___ Extracted records ___
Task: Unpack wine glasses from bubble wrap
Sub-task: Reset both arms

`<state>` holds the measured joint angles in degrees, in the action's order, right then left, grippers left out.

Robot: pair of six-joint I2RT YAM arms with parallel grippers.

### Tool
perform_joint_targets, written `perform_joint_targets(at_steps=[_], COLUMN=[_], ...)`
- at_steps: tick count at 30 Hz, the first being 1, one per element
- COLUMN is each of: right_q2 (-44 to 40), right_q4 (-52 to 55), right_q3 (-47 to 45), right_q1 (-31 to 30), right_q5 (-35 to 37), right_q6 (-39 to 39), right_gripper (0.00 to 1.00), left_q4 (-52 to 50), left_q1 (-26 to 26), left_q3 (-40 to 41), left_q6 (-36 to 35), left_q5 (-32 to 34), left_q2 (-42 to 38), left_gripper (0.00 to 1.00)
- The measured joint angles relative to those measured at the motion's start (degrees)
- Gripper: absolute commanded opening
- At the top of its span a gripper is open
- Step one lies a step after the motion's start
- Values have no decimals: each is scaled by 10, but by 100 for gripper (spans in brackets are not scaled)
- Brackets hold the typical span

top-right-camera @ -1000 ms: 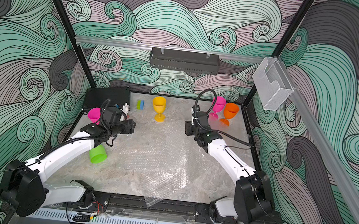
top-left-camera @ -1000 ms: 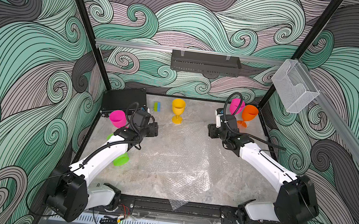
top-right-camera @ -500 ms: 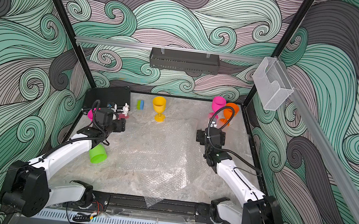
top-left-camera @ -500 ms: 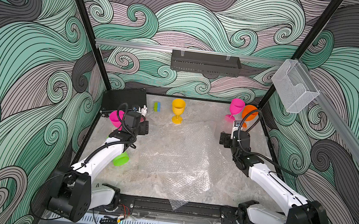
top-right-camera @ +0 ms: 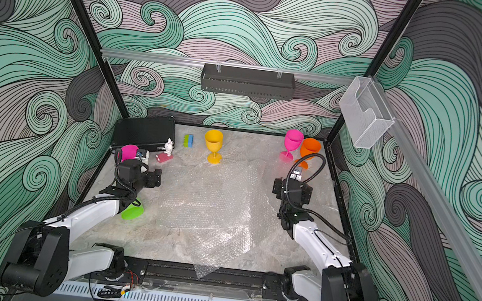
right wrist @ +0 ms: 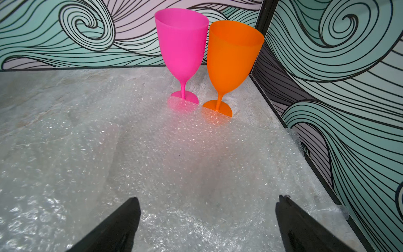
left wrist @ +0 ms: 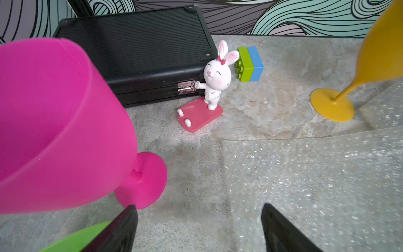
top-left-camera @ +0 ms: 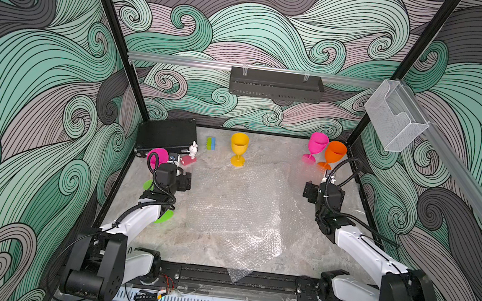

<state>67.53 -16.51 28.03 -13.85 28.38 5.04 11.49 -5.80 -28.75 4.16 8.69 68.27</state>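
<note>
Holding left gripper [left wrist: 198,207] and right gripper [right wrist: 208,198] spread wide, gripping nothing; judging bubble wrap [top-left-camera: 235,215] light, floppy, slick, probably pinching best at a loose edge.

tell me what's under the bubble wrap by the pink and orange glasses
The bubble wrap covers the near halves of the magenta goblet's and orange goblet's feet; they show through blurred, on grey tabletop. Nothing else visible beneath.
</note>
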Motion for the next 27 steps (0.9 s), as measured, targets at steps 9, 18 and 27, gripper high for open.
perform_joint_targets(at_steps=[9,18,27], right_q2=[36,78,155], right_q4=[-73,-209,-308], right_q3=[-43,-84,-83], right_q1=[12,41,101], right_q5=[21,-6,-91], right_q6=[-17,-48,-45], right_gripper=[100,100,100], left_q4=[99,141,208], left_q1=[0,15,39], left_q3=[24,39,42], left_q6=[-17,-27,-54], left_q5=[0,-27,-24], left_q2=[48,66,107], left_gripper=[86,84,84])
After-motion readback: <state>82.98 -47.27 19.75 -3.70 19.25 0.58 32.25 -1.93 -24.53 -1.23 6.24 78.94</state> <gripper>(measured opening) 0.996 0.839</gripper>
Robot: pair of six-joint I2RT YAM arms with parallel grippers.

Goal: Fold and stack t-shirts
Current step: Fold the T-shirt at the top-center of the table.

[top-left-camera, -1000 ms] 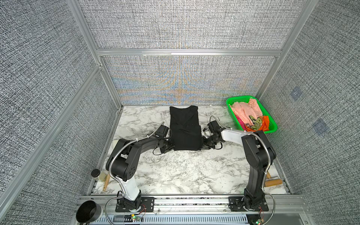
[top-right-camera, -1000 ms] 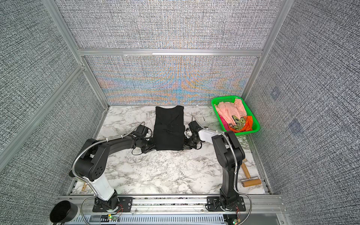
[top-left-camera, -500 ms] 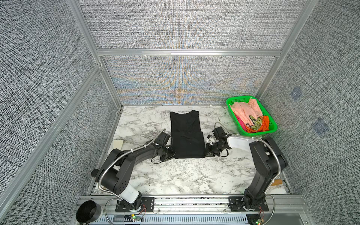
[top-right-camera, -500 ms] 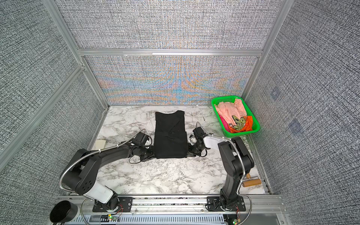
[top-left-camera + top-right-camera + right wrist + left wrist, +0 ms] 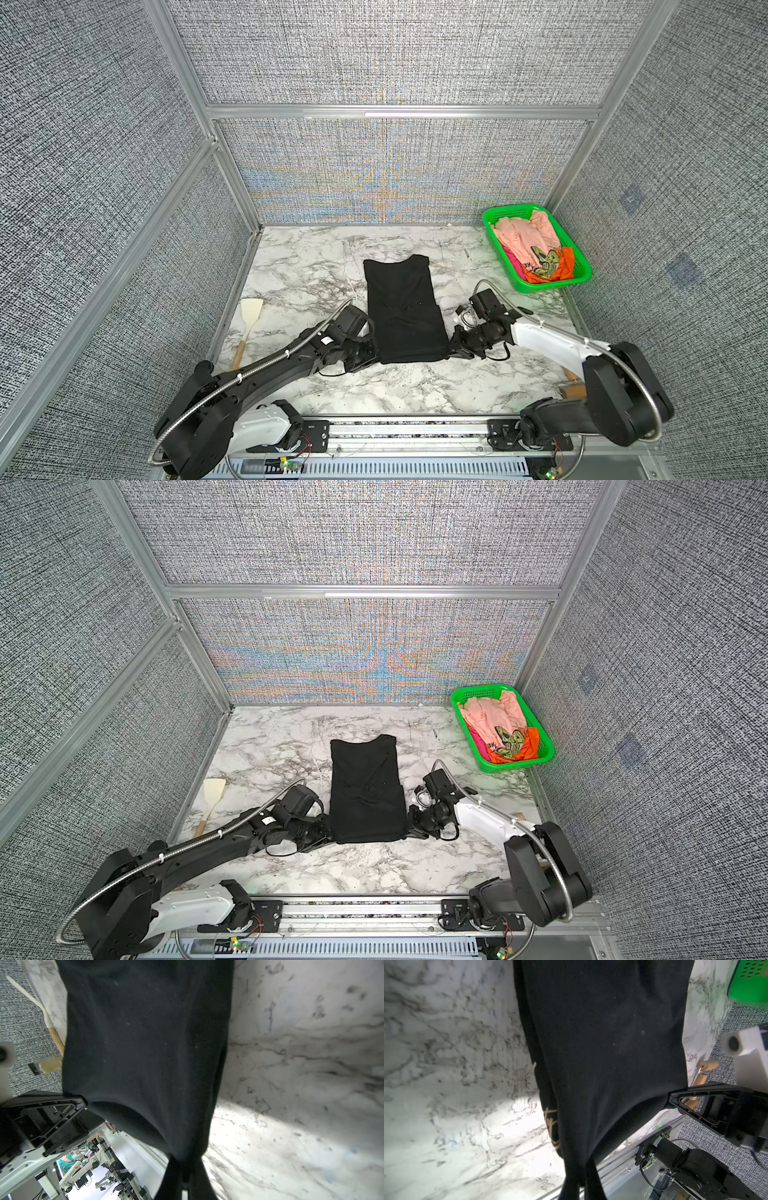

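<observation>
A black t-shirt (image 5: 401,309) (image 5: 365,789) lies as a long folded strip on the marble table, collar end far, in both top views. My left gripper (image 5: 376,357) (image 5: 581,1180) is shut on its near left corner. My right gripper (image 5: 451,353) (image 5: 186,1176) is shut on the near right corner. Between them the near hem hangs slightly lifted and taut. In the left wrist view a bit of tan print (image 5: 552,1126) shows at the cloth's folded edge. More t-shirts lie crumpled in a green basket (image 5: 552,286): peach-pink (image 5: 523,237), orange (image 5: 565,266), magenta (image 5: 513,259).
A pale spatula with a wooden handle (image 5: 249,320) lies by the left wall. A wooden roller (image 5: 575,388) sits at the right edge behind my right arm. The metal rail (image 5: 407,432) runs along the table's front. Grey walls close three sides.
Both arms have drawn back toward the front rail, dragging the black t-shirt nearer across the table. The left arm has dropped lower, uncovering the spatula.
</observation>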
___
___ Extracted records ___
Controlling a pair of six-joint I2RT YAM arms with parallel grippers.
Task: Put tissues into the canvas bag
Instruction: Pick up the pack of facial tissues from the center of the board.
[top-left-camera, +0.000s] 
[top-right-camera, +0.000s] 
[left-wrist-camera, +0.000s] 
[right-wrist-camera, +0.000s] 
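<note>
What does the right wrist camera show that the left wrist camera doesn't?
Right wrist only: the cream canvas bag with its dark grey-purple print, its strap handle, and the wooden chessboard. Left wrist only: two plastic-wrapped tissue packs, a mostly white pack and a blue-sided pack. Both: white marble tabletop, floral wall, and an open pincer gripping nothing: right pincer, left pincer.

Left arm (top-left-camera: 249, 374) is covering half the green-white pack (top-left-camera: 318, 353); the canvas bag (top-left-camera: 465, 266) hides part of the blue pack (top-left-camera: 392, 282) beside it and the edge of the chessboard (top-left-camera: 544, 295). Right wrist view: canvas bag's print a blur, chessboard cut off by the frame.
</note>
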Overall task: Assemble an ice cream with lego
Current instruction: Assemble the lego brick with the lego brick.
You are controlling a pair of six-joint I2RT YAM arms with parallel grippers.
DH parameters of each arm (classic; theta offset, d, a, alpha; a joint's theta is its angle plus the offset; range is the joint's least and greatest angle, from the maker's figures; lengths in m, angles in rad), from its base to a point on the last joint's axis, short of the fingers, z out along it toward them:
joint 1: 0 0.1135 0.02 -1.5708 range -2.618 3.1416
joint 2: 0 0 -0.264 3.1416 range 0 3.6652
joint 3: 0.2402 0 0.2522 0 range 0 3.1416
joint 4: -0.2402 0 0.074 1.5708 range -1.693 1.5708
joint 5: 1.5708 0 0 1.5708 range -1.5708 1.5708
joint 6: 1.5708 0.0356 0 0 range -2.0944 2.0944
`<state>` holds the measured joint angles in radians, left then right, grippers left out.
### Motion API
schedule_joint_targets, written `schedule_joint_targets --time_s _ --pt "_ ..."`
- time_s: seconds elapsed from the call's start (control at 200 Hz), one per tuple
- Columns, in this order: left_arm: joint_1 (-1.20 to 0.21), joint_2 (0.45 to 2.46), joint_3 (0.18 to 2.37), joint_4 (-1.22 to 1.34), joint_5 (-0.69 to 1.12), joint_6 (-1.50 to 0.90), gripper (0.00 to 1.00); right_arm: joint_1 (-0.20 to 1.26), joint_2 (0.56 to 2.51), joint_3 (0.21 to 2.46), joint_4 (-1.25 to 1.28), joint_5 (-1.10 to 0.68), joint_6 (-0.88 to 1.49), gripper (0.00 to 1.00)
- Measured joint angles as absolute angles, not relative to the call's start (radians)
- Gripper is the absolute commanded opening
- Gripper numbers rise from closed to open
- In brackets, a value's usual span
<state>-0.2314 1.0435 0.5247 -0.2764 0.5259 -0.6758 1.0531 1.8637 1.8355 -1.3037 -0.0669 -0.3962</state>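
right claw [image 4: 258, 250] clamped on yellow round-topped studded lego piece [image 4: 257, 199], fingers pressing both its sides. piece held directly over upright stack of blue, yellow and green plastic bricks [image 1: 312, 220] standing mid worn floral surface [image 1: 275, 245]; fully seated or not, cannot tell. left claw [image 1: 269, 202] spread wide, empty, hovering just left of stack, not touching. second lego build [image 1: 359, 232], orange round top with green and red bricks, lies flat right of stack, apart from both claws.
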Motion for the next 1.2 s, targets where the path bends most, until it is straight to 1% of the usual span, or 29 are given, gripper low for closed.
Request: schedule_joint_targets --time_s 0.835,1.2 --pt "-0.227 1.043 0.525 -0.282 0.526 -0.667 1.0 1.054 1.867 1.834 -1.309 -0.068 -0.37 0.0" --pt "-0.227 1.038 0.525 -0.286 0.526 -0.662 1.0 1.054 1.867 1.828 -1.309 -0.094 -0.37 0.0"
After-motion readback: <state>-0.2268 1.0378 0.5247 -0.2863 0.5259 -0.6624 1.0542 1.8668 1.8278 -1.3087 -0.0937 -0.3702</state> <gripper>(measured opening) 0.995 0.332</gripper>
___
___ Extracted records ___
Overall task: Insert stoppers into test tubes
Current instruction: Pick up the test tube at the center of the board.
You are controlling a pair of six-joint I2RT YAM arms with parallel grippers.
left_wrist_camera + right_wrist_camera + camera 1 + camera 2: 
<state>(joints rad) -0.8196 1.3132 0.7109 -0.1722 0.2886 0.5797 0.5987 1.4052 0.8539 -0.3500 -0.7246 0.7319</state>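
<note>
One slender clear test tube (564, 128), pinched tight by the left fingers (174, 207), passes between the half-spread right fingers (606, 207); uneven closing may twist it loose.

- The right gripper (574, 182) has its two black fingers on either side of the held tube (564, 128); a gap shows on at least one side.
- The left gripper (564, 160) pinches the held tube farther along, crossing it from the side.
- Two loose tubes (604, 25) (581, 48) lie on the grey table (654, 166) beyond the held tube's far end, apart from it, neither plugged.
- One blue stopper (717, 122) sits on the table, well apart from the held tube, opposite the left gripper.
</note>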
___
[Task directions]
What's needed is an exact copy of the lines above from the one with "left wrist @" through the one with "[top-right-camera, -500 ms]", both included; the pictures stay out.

[Exercise result]
left wrist @ +0 ms: 
top-left-camera @ +0 ms: 

<state>67.53 -16.51 28.03 -13.85 28.38 5.04 11.49 -5.80 -28.75 4.16 8.69 68.27</state>
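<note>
Holding left gripper [left wrist: 198,207] and right gripper [right wrist: 208,198] spread wide, gripping nothing; judging bubble wrap [top-left-camera: 235,215] light, floppy, slick, probably pinching best at a loose edge.

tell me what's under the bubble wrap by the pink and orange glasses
The bubble wrap covers the near halves of the magenta goblet's and orange goblet's feet; they show through blurred, on grey tabletop. Nothing else visible beneath.
</note>
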Motion for the next 27 steps (0.9 s), as measured, targets at steps 9, 18 and 27, gripper high for open.
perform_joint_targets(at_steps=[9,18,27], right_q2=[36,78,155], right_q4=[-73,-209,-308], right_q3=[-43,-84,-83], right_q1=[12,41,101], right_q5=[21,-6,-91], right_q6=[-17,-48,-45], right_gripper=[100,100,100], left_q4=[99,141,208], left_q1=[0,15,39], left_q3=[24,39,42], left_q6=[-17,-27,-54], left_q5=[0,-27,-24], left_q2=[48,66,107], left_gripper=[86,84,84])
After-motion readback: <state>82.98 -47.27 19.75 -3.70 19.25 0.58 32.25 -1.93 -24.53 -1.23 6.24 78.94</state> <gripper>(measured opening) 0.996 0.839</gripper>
Robot: pair of six-joint I2RT YAM arms with parallel grippers.

Goal: Fold and stack t-shirts
Current step: Fold the T-shirt at the top-center of the table.

[top-left-camera, -1000 ms] 
[top-right-camera, -1000 ms] 
[top-left-camera, -500 ms] 
[top-right-camera, -500 ms] 

Nothing else remains in this exercise.